» **WHAT THIS TASK INVOLVES**: Repeat the data. Keep each line identical.

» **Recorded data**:
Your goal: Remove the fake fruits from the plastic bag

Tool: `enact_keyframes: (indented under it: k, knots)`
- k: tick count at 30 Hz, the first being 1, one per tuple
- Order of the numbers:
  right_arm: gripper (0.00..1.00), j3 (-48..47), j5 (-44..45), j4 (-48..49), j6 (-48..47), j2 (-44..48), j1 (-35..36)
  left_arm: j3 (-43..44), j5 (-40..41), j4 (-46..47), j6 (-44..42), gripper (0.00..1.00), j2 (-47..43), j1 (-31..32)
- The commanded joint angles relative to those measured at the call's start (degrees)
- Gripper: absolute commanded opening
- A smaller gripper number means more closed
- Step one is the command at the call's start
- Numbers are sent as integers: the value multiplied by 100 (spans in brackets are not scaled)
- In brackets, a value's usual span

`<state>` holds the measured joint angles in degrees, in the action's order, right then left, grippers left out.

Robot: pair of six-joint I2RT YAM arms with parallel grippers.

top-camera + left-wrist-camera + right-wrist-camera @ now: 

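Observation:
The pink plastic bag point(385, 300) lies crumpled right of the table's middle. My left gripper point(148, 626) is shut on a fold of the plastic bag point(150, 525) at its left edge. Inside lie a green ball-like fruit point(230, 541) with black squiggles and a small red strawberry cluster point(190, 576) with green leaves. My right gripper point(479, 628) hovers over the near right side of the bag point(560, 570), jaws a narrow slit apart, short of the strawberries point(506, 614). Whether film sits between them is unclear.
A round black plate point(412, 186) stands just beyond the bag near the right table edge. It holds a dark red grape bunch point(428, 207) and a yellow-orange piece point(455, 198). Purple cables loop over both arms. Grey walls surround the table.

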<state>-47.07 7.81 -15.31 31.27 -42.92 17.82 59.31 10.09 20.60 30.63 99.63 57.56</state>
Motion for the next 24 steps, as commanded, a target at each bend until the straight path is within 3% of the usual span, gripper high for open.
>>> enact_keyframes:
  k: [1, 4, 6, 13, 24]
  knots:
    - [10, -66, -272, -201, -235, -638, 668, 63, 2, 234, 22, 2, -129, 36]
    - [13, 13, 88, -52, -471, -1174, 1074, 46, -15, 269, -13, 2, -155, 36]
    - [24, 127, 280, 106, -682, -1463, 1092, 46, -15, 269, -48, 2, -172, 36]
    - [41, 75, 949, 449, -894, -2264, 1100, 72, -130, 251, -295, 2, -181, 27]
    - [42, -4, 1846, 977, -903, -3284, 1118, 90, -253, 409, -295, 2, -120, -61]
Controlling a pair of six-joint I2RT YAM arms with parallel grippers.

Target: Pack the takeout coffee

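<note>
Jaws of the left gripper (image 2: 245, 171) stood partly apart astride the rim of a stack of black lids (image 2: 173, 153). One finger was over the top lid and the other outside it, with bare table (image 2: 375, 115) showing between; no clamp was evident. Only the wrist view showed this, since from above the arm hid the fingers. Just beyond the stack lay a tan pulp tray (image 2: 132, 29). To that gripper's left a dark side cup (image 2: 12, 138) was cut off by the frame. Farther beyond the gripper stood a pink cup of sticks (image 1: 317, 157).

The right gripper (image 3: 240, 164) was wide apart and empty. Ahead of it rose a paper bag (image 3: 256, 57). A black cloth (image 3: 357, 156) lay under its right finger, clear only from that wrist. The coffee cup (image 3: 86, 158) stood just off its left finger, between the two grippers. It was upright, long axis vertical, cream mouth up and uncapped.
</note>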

» **ANSWER SPACE**:
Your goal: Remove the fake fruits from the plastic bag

Tool: `enact_keyframes: (indented under it: k, knots)`
- k: tick count at 30 Hz, the first being 1, one per tuple
- Order of the numbers:
  right_arm: gripper (0.00..1.00), j3 (-48..47), j5 (-44..45), j4 (-48..49), j6 (-48..47), j2 (-44..48), j1 (-35..36)
  left_arm: j3 (-43..44), j5 (-40..41), j4 (-46..47), j6 (-44..42), gripper (0.00..1.00), j2 (-47..43), j1 (-31..32)
- The commanded joint angles relative to those measured at the call's start (degrees)
- Gripper: absolute commanded opening
- A smaller gripper number means more closed
- Step one is the command at the call's start
- Numbers are sent as integers: the value multiplied by 100 (spans in brackets are not scaled)
- In brackets, a value's usual span

`<state>` holds the measured joint angles in degrees, in the action's order, right then left, grippers left out.

Robot: pair of six-joint I2RT YAM arms with parallel grippers.

top-camera + left-wrist-camera + right-wrist-camera @ now: 

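Observation:
The pink plastic bag point(385, 300) lies crumpled right of the table's middle. My left gripper point(148, 626) is shut on a fold of the plastic bag point(150, 525) at its left edge. Inside lie a green ball-like fruit point(230, 541) with black squiggles and a small red strawberry cluster point(190, 576) with green leaves. My right gripper point(479, 628) hovers over the near right side of the bag point(560, 570), jaws a narrow slit apart, short of the strawberries point(506, 614). Whether film sits between them is unclear.
A round black plate point(412, 186) stands just beyond the bag near the right table edge. It holds a dark red grape bunch point(428, 207) and a yellow-orange piece point(455, 198). Purple cables loop over both arms. Grey walls surround the table.
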
<state>-47.07 7.81 -15.31 31.27 -42.92 17.82 59.31 10.09 20.60 30.63 99.63 57.56</state>
Motion for the next 24 steps, as commanded, a target at each bend until the straight path is within 3% of the usual span, gripper high for open.
>>> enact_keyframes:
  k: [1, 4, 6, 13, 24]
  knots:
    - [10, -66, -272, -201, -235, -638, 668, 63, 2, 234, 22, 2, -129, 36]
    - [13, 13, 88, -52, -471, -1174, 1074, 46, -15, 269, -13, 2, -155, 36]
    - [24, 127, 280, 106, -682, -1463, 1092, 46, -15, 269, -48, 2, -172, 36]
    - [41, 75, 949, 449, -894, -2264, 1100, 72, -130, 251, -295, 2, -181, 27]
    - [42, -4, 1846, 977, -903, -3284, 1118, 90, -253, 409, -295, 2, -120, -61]
Controlling a pair of six-joint I2RT YAM arms with parallel grippers.

Target: Pack the takeout coffee

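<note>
Jaws of the left gripper (image 2: 245, 171) stood partly apart astride the rim of a stack of black lids (image 2: 173, 153). One finger was over the top lid and the other outside it, with bare table (image 2: 375, 115) showing between; no clamp was evident. Only the wrist view showed this, since from above the arm hid the fingers. Just beyond the stack lay a tan pulp tray (image 2: 132, 29). To that gripper's left a dark side cup (image 2: 12, 138) was cut off by the frame. Farther beyond the gripper stood a pink cup of sticks (image 1: 317, 157).

The right gripper (image 3: 240, 164) was wide apart and empty. Ahead of it rose a paper bag (image 3: 256, 57). A black cloth (image 3: 357, 156) lay under its right finger, clear only from that wrist. The coffee cup (image 3: 86, 158) stood just off its left finger, between the two grippers. It was upright, long axis vertical, cream mouth up and uncapped.
</note>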

Now the exercise is finished.